• What to produce:
Search the records for the word "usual" and pick out every line that has it.

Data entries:

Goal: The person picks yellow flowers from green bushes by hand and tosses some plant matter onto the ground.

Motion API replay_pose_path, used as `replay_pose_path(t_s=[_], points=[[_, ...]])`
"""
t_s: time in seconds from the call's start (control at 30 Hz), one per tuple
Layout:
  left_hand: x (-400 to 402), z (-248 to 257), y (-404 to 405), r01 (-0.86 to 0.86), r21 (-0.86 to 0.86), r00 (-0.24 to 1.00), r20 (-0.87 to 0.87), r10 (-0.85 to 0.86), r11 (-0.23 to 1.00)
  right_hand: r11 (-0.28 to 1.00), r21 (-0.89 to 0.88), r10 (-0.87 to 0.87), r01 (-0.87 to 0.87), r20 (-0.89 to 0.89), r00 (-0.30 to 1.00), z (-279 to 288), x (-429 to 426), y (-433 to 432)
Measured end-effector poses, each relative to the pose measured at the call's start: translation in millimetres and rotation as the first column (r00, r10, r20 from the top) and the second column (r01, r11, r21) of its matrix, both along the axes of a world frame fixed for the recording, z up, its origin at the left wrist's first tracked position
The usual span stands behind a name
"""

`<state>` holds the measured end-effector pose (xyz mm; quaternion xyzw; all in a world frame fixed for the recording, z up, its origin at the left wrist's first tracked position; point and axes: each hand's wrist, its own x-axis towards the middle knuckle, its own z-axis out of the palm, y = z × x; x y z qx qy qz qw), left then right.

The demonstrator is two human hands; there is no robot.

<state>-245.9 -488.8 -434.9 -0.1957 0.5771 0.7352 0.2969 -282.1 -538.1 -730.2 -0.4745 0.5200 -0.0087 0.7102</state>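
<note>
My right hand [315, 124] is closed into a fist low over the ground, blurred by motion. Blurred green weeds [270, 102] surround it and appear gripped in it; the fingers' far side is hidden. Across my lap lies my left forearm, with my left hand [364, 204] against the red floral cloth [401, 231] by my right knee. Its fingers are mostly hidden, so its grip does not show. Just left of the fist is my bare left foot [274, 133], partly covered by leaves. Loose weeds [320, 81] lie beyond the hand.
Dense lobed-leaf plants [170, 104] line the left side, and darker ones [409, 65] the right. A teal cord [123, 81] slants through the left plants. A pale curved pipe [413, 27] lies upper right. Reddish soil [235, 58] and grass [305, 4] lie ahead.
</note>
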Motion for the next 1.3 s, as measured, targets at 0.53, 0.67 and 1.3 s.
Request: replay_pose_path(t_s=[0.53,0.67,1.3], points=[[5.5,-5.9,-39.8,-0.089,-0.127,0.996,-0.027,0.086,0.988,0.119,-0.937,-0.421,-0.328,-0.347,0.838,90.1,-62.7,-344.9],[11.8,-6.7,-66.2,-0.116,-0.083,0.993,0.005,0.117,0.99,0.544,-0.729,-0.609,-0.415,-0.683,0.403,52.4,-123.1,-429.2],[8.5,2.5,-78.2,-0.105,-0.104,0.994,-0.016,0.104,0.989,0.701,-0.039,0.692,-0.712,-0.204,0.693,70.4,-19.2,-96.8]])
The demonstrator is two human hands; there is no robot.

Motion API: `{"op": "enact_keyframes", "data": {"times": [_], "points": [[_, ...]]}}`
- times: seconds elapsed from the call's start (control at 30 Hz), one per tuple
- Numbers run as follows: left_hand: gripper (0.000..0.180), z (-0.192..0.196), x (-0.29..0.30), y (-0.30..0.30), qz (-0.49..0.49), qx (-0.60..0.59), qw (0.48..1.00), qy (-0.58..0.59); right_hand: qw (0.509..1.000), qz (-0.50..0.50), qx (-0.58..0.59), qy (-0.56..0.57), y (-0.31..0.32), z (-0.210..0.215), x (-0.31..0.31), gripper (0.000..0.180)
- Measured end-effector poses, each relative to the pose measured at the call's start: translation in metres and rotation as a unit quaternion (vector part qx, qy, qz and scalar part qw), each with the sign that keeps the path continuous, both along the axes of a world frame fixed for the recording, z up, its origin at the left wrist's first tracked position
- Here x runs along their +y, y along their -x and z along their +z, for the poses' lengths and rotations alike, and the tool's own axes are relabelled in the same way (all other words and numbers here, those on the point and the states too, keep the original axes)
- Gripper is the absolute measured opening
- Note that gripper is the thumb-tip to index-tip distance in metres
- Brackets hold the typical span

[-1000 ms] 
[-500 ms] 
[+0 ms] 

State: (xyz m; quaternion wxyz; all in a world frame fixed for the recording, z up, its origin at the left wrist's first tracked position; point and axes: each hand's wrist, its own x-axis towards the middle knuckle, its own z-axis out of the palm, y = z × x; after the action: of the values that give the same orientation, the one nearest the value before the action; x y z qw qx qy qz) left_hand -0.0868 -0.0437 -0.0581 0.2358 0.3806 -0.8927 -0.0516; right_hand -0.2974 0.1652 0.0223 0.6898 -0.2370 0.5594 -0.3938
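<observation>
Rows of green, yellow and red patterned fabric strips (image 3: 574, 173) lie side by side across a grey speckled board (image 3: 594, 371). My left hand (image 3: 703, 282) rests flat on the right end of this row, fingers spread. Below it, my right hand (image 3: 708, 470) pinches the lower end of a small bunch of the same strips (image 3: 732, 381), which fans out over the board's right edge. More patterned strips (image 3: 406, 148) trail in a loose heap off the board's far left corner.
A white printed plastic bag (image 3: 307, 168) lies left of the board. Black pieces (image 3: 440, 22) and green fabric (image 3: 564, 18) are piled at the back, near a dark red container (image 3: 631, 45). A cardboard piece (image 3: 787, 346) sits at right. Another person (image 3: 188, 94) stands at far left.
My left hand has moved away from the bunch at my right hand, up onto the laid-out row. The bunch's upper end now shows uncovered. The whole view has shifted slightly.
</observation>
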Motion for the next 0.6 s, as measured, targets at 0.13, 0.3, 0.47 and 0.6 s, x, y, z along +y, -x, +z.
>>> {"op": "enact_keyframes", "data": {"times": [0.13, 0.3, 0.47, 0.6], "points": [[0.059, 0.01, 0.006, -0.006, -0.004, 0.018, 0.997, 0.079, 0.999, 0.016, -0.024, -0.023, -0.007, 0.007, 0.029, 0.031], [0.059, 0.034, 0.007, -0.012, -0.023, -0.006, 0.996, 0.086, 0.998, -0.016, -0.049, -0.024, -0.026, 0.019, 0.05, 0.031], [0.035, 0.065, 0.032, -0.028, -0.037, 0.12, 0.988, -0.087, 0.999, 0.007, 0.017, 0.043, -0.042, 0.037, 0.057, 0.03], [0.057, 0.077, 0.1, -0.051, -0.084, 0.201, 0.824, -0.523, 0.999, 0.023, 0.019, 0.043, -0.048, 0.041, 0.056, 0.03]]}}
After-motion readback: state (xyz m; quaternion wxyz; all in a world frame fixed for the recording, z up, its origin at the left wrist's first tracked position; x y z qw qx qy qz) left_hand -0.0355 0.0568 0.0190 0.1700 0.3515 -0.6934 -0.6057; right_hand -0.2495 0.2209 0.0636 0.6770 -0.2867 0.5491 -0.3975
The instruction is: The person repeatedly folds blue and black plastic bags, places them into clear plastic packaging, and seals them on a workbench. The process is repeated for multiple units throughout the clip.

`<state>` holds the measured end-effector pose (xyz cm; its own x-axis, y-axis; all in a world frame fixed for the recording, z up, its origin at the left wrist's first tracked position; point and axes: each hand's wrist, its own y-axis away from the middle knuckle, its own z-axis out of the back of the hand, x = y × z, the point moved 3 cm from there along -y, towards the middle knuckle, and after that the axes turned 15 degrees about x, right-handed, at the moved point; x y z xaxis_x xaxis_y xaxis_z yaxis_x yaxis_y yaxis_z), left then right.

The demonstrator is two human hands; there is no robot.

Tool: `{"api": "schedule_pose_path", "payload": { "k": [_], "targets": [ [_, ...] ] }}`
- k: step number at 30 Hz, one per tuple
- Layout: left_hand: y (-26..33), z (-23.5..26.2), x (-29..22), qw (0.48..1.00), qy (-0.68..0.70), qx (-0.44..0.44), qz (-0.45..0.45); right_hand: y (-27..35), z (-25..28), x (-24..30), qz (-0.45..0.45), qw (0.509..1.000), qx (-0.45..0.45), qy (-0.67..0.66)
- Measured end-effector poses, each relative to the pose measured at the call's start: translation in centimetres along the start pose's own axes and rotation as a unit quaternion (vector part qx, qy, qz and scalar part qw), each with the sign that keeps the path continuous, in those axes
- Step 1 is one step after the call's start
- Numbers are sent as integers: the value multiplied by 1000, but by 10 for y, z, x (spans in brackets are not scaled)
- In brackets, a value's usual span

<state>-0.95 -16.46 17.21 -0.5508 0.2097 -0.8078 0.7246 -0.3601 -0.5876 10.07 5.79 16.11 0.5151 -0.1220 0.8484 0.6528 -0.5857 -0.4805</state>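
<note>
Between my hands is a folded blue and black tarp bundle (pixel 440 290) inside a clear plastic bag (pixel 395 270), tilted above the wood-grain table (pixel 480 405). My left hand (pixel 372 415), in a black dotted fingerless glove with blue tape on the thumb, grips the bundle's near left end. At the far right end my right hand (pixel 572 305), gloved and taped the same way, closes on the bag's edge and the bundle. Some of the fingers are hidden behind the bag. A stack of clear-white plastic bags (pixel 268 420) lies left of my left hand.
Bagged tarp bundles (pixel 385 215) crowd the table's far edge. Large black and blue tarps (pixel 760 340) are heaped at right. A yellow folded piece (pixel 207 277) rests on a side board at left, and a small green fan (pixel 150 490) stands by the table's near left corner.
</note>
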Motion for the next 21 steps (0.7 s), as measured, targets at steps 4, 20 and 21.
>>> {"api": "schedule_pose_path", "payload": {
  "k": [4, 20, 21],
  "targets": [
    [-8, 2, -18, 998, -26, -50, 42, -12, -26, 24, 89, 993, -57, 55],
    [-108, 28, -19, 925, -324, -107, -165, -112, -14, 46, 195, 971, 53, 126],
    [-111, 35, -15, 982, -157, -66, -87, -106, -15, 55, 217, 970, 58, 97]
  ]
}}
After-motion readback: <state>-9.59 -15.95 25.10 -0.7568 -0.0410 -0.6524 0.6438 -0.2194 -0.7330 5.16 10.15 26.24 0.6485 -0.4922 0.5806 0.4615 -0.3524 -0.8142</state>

• Solution to this task:
The usual span stands behind a name
- In brackets, a value's usual span

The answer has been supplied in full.